§ Work item
Every record below is to be repeated exactly, with the pictures left out.

Dataset items:
================
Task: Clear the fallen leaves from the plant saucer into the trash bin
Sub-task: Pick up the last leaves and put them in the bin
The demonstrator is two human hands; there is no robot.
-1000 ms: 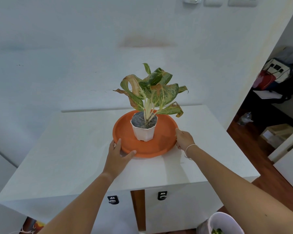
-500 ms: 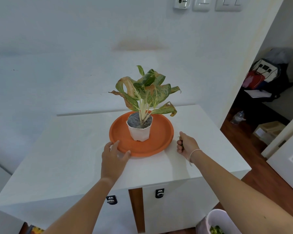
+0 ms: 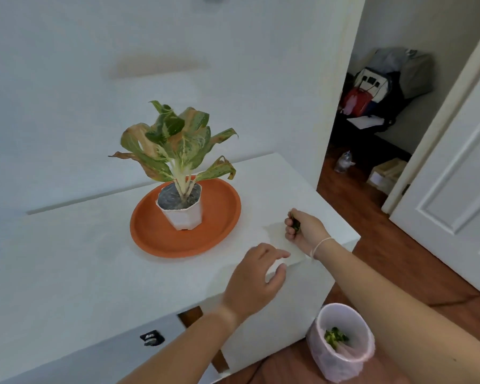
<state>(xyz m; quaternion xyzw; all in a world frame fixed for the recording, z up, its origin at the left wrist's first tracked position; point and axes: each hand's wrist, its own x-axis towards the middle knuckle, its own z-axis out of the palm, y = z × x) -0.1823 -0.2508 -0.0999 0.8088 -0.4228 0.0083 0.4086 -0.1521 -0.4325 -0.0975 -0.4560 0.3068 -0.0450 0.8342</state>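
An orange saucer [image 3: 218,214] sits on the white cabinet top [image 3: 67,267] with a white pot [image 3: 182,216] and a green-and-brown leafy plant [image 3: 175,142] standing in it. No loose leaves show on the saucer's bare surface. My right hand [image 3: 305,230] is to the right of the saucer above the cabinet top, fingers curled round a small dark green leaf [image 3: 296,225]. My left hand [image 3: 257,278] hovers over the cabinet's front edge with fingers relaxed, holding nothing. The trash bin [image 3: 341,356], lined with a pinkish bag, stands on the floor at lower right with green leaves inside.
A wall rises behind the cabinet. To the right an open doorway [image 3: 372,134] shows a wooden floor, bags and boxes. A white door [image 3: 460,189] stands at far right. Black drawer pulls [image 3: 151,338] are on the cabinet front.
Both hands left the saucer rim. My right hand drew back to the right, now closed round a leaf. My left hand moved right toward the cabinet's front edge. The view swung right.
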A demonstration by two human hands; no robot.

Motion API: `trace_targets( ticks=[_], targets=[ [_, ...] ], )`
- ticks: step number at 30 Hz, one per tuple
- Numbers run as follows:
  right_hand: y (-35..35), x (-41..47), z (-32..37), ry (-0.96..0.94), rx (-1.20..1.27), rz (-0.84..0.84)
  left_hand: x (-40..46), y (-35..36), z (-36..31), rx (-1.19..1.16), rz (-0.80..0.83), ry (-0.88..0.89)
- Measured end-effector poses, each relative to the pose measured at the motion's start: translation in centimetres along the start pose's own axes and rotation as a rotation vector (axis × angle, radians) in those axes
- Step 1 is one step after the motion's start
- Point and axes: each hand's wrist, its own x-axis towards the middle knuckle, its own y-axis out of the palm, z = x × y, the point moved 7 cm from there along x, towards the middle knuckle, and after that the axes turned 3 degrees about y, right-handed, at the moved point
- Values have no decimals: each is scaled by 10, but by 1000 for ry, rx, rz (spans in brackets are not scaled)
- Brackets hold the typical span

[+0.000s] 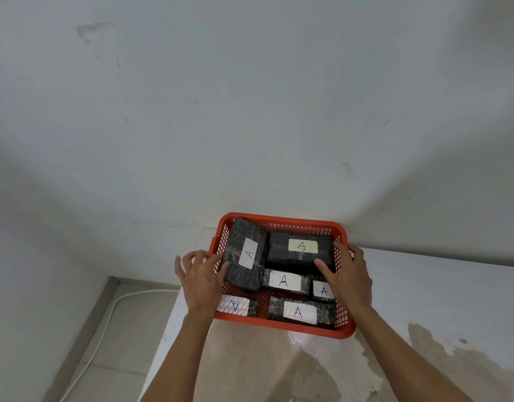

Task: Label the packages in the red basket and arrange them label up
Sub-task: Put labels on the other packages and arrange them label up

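A red basket (282,220) stands on a pale counter against the wall. Inside lie several black wrapped packages, each with a white label marked "A" facing up. A large package (238,269) lies at the back left, tilted against the basket's side. Another large package (279,250) sits at the back right. Smaller packages fill the front: one in the middle (284,281), one at the front right (299,312), one at the front left (235,305). My left hand (199,278) rests with spread fingers on the left rim beside the tilted package. My right hand (347,274) has its fingers on the back right package.
The counter (424,300) stretches to the right and toward me, with stained patches. Its left edge drops to a tiled floor where a white cable (105,329) runs. A white wall stands right behind the basket.
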Motion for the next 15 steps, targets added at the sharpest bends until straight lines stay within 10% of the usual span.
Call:
trace_targets(
  ticks=[9, 15],
  targets=[
    [-3, -2, 4, -14, -22, 9, -12, 27, 19, -313, 211, -156],
    [-7, -18, 41, -532, -354, -91, -14, 45, 39, -437, 369, -424]
  ],
)
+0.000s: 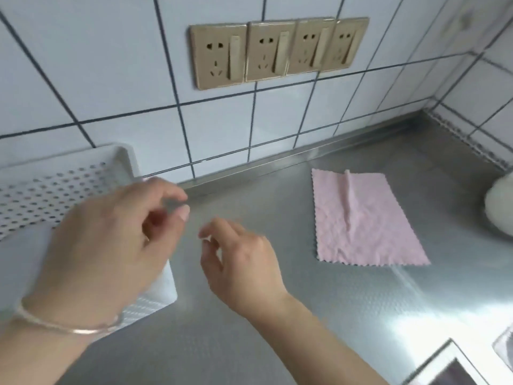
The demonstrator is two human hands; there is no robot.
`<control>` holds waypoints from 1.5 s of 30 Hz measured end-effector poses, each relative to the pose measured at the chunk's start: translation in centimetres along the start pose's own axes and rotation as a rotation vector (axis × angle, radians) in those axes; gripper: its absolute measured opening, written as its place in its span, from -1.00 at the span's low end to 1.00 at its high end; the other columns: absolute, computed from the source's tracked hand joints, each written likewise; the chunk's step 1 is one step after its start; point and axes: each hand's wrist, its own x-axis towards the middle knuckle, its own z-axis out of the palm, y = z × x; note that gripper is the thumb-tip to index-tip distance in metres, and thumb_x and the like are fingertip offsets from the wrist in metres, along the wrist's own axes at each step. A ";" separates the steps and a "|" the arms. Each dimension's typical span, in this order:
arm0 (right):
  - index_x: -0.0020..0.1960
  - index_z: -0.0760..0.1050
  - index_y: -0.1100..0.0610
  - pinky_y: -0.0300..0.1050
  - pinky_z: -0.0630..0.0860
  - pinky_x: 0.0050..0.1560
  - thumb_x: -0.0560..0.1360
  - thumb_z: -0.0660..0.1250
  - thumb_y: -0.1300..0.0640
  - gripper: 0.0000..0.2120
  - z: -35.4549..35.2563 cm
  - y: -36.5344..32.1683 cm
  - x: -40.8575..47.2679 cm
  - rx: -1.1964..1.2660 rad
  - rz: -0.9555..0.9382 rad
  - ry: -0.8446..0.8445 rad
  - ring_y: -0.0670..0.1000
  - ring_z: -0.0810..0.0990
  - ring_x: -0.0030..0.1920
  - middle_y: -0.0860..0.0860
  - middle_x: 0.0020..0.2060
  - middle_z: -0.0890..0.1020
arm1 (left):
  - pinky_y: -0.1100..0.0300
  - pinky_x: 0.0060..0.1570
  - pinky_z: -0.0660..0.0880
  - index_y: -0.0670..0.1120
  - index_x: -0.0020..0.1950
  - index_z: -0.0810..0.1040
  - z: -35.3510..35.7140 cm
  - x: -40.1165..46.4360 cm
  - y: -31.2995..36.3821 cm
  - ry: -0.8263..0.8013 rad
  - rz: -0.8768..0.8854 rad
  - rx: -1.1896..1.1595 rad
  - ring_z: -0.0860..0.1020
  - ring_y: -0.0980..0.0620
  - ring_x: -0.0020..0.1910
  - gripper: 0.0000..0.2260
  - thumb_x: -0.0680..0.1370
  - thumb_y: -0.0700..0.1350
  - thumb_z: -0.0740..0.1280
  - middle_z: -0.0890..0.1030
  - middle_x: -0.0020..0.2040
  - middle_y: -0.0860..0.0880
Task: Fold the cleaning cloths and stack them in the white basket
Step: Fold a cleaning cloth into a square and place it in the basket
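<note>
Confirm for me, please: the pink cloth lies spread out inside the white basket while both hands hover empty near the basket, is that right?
Not quite. The head view shows the pink cloth spread out on the steel counter, well to the right of the white basket, not inside it. The rest holds: the left hand and right hand hover empty near the basket.

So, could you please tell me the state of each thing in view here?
pink cloth: unfolded, lying on the steel counter, one raised crease
white basket: upright, near part hidden
left hand: loosely curled, holding nothing
right hand: loosely curled, holding nothing
wall sockets: nothing plugged in
</note>
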 end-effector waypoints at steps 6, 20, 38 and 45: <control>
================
§ Finished exercise
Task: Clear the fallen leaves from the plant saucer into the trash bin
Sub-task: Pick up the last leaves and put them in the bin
The demonstrator is two human hands; there is no robot.
-1000 ms: 
-500 ms: 
+0 ms: 
<state>(xyz m; quaternion xyzw; all in a world frame fixed for the recording, z up, its origin at the left wrist's first tracked position; point and axes: each hand's wrist, its own x-axis towards the middle knuckle, its own z-axis out of the palm, y = z × x) -0.1823 -0.2508 -0.0999 0.8088 -0.4228 0.0083 0.4086 -0.1521 -0.4325 -0.0975 -0.4560 0.3068 -0.0450 0.8342</state>
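An orange saucer [image 3: 218,214] sits on the white cabinet top [image 3: 67,267] with a white pot [image 3: 182,216] and a green-and-brown leafy plant [image 3: 175,142] standing in it. No loose leaves show on the saucer's bare surface. My right hand [image 3: 305,230] is to the right of the saucer above the cabinet top, fingers curled round a small dark green leaf [image 3: 296,225]. My left hand [image 3: 257,278] hovers over the cabinet's front edge with fingers relaxed, holding nothing. The trash bin [image 3: 341,356], lined with a pinkish bag, stands on the floor at lower right with green leaves inside.
A wall rises behind the cabinet. To the right an open doorway [image 3: 372,134] shows a wooden floor, bags and boxes. A white door [image 3: 460,189] stands at far right. Black drawer pulls [image 3: 151,338] are on the cabinet front.
Both hands left the saucer rim. My right hand drew back to the right, now closed round a leaf. My left hand moved right toward the cabinet's front edge. The view swung right.
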A demonstration by two human hands; no robot.

Motion API: `trace_targets( ticks=[_], targets=[ [_, ...] ], )`
- ticks: step number at 30 Hz, one per tuple
- Numbers run as follows:
  right_hand: y (-35..35), x (-41..47), z (-32..37), ry (-0.96..0.94), rx (-1.20..1.27), rz (-0.84..0.84)
  left_hand: x (-40..46), y (-35..36), z (-36..31), rx (-1.19..1.16), rz (-0.80..0.83), ry (-0.88..0.89)
- Measured end-effector poses, each relative to the pose measured at the motion's start: translation in centimetres along the start pose's own axes and rotation as a rotation vector (axis × angle, radians) in those axes
- Step 1 is one step after the motion's start
- Point and axes: each hand's wrist, its own x-axis towards the middle knuckle, its own y-axis out of the palm, z = x × y, the point moved 7 cm from there along x, towards the middle knuckle, and after that the axes turned 3 degrees about y, right-handed, at the moved point
- Values have no decimals: each is scaled by 10, but by 1000 for ry, rx, rz (spans in brackets are not scaled)
- Brackets hold the typical span

[+0.000s] 

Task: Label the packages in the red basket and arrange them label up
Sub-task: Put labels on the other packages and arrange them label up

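A red basket (282,220) stands on a pale counter against the wall. Inside lie several black wrapped packages, each with a white label marked "A" facing up. A large package (238,269) lies at the back left, tilted against the basket's side. Another large package (279,250) sits at the back right. Smaller packages fill the front: one in the middle (284,281), one at the front right (299,312), one at the front left (235,305). My left hand (199,278) rests with spread fingers on the left rim beside the tilted package. My right hand (347,274) has its fingers on the back right package.
The counter (424,300) stretches to the right and toward me, with stained patches. Its left edge drops to a tiled floor where a white cable (105,329) runs. A white wall stands right behind the basket.
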Motion for the next 15 steps, targets added at the sharpest bends until straight lines stay within 10% of the usual span.
Call:
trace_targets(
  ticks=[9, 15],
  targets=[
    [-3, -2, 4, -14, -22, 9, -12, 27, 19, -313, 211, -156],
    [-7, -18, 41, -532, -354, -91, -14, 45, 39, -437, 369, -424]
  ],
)
+0.000s: 
The demonstrator is two human hands; there is no robot.
`<control>` holds waypoints from 1.5 s of 30 Hz measured end-effector poses, each relative to the pose measured at the chunk's start: translation in centimetres along the start pose's own axes and rotation as a rotation vector (axis × angle, radians) in those axes; gripper: its absolute measured opening, written as its place in its span, from -1.00 at the span's low end to 1.00 at its high end; the other columns: absolute, computed from the source's tracked hand joints, each written likewise; the chunk's step 1 is one step after its start; point and axes: each hand's wrist, its own x-axis towards the middle knuckle, its own z-axis out of the palm, y = z × x; note that gripper is the thumb-tip to index-tip distance in metres, and thumb_x and the like are fingertip offsets from the wrist in metres, along the wrist's own axes at each step. A ";" separates the steps and a "|" the arms. Each dimension's typical span, in this order:
arm0 (right):
  - index_x: -0.0020..0.1960
  - index_z: -0.0760..0.1050
  - index_y: -0.1100..0.0610
  - pinky_y: -0.0300..0.1050
  - pinky_z: -0.0630..0.0860
  - pinky_x: 0.0050..0.1560
  - thumb_x: -0.0560..0.1360
  - thumb_z: -0.0660..0.1250
  - thumb_y: -0.1300..0.0640
  - gripper: 0.0000..0.2120
  - z: -35.4549..35.2563 cm
  - y: -36.5344..32.1683 cm
  - x: -40.8575..47.2679 cm
  - rx: -1.1964..1.2660 rad
  - rz: -0.9555..0.9382 rad
  - ry: -0.8446..0.8445 rad
  - ring_y: -0.0670..0.1000
  - ring_z: -0.0810..0.0990
  - ring_x: -0.0030..0.1920
  - middle_y: -0.0860..0.0860
  - middle_x: 0.0020..0.2060
  - middle_z: -0.0890..0.1020
arm1 (left):
  - pinky_y: -0.1100..0.0300
  - pinky_x: 0.0060..0.1570
  - pinky_z: -0.0660..0.0880
  - index_y: -0.0670..0.1120
  - index_x: -0.0020..0.1950
  - index_z: -0.0810..0.1040
  - z: -35.3510..35.7140 cm
  - x: -40.1165..46.4360 cm
  - y: -31.2995..36.3821 cm
  - ry: -0.8263..0.8013 rad
  - rz: -0.8768..0.8854 rad
  - rx: -1.1896..1.1595 rad
  - ring_z: -0.0860..0.1020
  - ring_y: -0.0980..0.0620
  - ring_x: -0.0020..0.1910
  - gripper: 0.0000..0.2260
  - thumb_x: -0.0680..0.1370
  - thumb_y: -0.0700..0.1350
  - thumb_z: -0.0740..0.1280
  - middle_z: -0.0890..0.1030
  - middle_x: -0.0020..0.2040
  - middle_y: -0.0860..0.0880
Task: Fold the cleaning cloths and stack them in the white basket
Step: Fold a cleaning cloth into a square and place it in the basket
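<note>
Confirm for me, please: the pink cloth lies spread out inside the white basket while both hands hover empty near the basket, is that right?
Not quite. The head view shows the pink cloth spread out on the steel counter, well to the right of the white basket, not inside it. The rest holds: the left hand and right hand hover empty near the basket.

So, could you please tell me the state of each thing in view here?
pink cloth: unfolded, lying on the steel counter, one raised crease
white basket: upright, near part hidden
left hand: loosely curled, holding nothing
right hand: loosely curled, holding nothing
wall sockets: nothing plugged in
</note>
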 end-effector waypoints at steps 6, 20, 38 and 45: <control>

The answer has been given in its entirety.